Наступило утро, пришел день. Княжна Лукерья с Дуняшей и Антипкой объездили едва ли не всю Москву, долго стояли у ворот Вознесенского монастыря: вот эти дубовые двухстворчатые ворота едва не закрыли от нее прекрасный и трудный мир на всю жизнь. Княжна вздохнула с сожалением, что нет рядом дорогого Михася, чтобы вместе помолиться за упокой души Никитушки Кузнецова и иных побратимов, кто уже свершил свой путь на этом свете, помолиться о даровании здоровья раненому Степану Тимофеевичу, браткам названым Роману да Ибрагиму, и всем их товарищам…
– Ну вот, Дуня, – княжна Лукерья ласково обняла подругу за крепкие плечи, тихо, душевно сказала: – Повидались с матушкой Москвой, поклонились церквям, пора и в свой дом возвращаться. Михась, должно, за нас волнуется, гадает теперь, как окончились мои «посольские переговоры» с тетушкой Просковьей. Поспешим его успокоить и порадовать…
Михаил Хомутов и в самом деле был несказанно рад такому счастливому концу встречи княжны Лукерьи со старой княгиней. То, что княгиня не посмела настаивать на возвращении Лукерьи в монастырь и обещала ходатайствовать по письменному прошению монахини Маланьи на имя великого государя и царя Алексея Михайловича об расстрижении ее из монахинь, приложив подробное описание своих злоключений в персидской неволе и у атамана Разина, снимало многие проблемы в ее дальнейшей жизни и давало возможность спокойно возвращаться в свое родовое поместье…
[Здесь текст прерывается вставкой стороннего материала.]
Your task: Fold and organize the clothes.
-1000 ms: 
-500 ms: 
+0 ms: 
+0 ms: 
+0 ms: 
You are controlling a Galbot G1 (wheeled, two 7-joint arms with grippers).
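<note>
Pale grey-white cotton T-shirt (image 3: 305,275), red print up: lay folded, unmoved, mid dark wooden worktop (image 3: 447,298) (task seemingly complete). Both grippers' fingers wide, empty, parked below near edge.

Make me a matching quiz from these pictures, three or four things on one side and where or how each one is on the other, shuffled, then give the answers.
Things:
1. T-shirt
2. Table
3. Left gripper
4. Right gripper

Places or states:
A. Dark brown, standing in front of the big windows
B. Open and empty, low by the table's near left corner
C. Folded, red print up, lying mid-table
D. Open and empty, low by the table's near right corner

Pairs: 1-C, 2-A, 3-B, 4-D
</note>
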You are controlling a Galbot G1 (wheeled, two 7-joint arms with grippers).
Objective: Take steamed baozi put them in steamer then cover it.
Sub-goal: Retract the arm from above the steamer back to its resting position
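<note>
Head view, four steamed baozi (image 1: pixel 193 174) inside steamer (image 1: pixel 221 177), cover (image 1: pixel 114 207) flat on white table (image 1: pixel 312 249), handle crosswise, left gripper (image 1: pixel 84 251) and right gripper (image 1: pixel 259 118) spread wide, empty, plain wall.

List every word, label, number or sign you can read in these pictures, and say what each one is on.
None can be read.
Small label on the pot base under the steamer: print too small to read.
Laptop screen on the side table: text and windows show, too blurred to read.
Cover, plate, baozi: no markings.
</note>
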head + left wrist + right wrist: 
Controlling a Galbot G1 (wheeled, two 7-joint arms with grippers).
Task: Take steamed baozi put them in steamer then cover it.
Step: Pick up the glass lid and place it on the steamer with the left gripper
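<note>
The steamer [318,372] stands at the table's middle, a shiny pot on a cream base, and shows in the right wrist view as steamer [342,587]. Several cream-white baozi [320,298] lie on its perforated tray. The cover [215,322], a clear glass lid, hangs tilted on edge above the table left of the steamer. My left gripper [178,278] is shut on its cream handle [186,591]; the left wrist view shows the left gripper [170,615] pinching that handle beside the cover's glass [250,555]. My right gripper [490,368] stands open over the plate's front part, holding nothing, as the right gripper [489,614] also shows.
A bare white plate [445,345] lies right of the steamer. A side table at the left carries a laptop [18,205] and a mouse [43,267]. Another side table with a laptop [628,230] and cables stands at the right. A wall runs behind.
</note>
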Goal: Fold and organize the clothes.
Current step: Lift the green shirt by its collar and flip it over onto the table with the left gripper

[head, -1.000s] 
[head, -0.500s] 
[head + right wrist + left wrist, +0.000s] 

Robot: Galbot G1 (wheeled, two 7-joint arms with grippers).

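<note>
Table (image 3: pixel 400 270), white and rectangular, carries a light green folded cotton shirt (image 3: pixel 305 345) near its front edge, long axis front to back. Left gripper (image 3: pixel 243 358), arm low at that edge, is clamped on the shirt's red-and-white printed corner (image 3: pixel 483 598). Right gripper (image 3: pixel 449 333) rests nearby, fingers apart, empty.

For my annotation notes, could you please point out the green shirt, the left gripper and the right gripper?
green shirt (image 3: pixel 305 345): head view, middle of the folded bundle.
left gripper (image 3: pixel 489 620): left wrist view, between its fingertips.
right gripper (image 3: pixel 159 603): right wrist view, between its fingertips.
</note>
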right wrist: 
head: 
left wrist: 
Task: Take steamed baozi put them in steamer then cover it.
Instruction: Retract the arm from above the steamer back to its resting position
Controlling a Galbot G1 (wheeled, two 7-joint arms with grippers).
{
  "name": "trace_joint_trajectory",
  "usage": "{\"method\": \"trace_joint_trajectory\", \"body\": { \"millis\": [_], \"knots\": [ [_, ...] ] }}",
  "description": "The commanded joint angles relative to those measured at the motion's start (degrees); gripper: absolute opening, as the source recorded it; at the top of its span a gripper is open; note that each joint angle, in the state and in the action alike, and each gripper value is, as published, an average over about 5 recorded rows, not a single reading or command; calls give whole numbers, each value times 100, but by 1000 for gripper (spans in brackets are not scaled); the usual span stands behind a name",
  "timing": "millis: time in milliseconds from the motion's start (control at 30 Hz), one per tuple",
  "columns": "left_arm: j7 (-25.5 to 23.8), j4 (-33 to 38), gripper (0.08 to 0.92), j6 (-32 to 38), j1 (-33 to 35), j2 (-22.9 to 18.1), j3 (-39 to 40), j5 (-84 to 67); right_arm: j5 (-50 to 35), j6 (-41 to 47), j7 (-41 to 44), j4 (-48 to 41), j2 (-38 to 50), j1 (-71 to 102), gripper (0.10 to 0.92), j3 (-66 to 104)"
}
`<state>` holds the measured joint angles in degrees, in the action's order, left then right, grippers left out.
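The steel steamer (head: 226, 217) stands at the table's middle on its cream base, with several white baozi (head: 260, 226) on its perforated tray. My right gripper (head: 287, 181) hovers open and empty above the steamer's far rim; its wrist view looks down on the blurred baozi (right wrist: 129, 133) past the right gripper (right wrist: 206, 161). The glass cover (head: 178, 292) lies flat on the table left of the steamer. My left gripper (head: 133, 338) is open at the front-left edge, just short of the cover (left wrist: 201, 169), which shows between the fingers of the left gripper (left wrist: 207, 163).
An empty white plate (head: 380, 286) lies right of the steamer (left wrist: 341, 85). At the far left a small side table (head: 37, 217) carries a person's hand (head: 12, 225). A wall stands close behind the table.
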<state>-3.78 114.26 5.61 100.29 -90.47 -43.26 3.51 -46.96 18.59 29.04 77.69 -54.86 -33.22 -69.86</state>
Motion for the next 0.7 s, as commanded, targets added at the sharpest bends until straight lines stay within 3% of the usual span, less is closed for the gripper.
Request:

– Вот и славно, милая Лушенька, – усаживая гостей за стол к обеду, хлопотал около них старый сотник Семен Хомутов, когда наконец-то дождался их возвращения в Коломну. – И я здесь для Миши приготовил великолепный подарок! – И дядя Семен озорно подмигнул удивленному племяннику. – Сей миг мы наполним чарки заморским вином, отметим его новое рождение! – Семен Хомутов откупорил бутылку, перед этим старательно обтерев ее белым холщовым полотенцем, разлил по чашкам, встал с лавки и торжественным тоном, словно коломенский епископ с амвона, произнес заранее приготовленную речь:
– Выпьем сие вино, коим священники причащают нас в святой обители, во здравие счастливо возвратившегося в родное отечество выходца из польских земель Михаила, Семенова сына, а прозвищем Пушкарева! – дядя Семен увидел, что Михаил хочет прервать его торжественную речь каким-то вопросом, выставил вперед левую руку, требуя тишины и внимания. – Его дед в смутную пору польского нашествия на Москву состоял в пушкарях и был в Москве. В дни коронации лживого царевича Дмитрия принужден был своими командирами к воровскому крестному целованию и, убоявшись за то себе казни, бежал из Москвы, когда к столице подошло народное ополчение князя Дмитрия Пожарского. Отец его, Семен Пушкарев, получивший от польского короля за службу дворянское звание, то бишь будучи шляхтичем, состоял при короле Казимире и с его ратными людьми брал приступом замок Вильно, где сидели в обороне твой, Луша, батюшка князь Данила и я, ваш теперешний родственник и попечитель. На одном из приступов шляхтич Семен Пушкарев был убит, ты, Миша, после того как малороссийские казаки Богдана Хмельницкого сожгли твое поместье на Волыни, долго мыкал горе на чужой земле, а нынешним летом перешел польский рубеж и возвратился в Коломну, где сыскал меня, своего троюродного, по материнской линии, дядю Семена Хомутова, чтобы было где приклонить горемычную голову. О том, что ты шляхтич званием и выходец из польских земель, дядя твой троюродный, настоящий, конечно, Авдей Хомутов, и писал вот эту бумагу, скрепленную печатью и рукой коломенского воеводы Зубатова. Никакой проверки не опасайся, Мишутка, потому как дядя Авдей перерыл все жилецкие списки коломенских жильцов и выбрал такую семью, которая действительно жила здесь, их предок действительно принимал присягу самозванцу, а потом неведомо где сгинул, сбежав из Москвы. Прочие же родичи тех Пушкаревых повымерли от оспы, которая приключилась вскоре после воцарения на престоле царя Михаила Романова. Так что будь здрав, Михаил Пушкарев, живи на русской земле безбоязненно! – И дядя Семен лихим глотком выпил сладкое вино с приятным терпким запахом, вытер рот ладонью и со смехом высказался: – Не зря люди сказывают, что умеючи и ведьму бьют наотмашь, а не только дурня-ротозея! Линь по дну ходит, от всех хоронится, а мы, как зубастые щуки, будем гулять поверху! Не так ли, мои племяннички, а?